Sunday, August 28, 2011

Neither something nor nothing

I haven't blogged for a few days (apologies to anyone who has visited in that time), partly because the new semester is starting up and partly because I haven't had much to say. Also partly because I have started and then abandoned a couple of 'ambitious' posts, that I might end up posting anyway despite their obscurity and stupidity. Perhaps there is also something true and/or usefully provocative in them too.

Now, though, I see that Jean Kazez has linked approvingly to a good essay by James Wood in The Guardian. I agree with most of what Wood says, so let me focus on the less good bits.
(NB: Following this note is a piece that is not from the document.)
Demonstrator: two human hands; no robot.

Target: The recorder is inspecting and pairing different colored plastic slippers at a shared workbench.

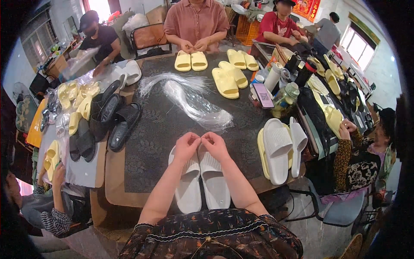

Terry Eagleton and others have rightly argued that, for millions of people, religious "belief" is not a matter of just totting up stable, creedal propositions ("I believe that Jesus is the son of God", "I believe that I will go to heaven when I die", and so on), but a matter of more unconscious, daily practice ("Now it is time to kneel down, face Mecca and pray"). This kind of defence of the deep embeddedness of religious practice has been influenced by Wittgenstein – for whom, say, kissing an icon was a bit like loving one's mother; something that cannot be subjected to an outsider's rational critique. Wittgenstein was obviously right, though this appeal to practice over proposition can also become a rather lazy way, for people like the Catholic Eagleton, of defending orthodox beliefs via the back door – as if a bishop encouraged his flock by saying, in effect: "It doesn't matter what you believe. Religion is not about propositions, but about practices. So stick at those practices: just keep on doing the church flowers and turning up every Sunday."
We know that plenty of people hold religious beliefs that are also propositions – they stand up and recite creeds on Fridays, Saturdays and Sundays; they can tell you who will be punished in hell, and how; they believe that Allah is the one God, and so on. Prayer itself is a proposition: it proposes that God exists, and can be communicated with. 
Wood doesn't say that Wittgenstein is wrong, but it might be worth pointing out that the fact that his insight can be used as an excuse for lazy thinking doesn't mean that he is guilty of such thinking, nor that all those who agree with him are. Perhaps more importantly, prayer's proposing that God exists and can be communicated with does not make it a proposition in the relevant sense. Only a prayer that says something like "Oh God, you exist and can be communicated with" is that kind of proposition. Maybe prayer presupposes the existence of God, but that isn't the same thing, and might be not quite rightly put anyway.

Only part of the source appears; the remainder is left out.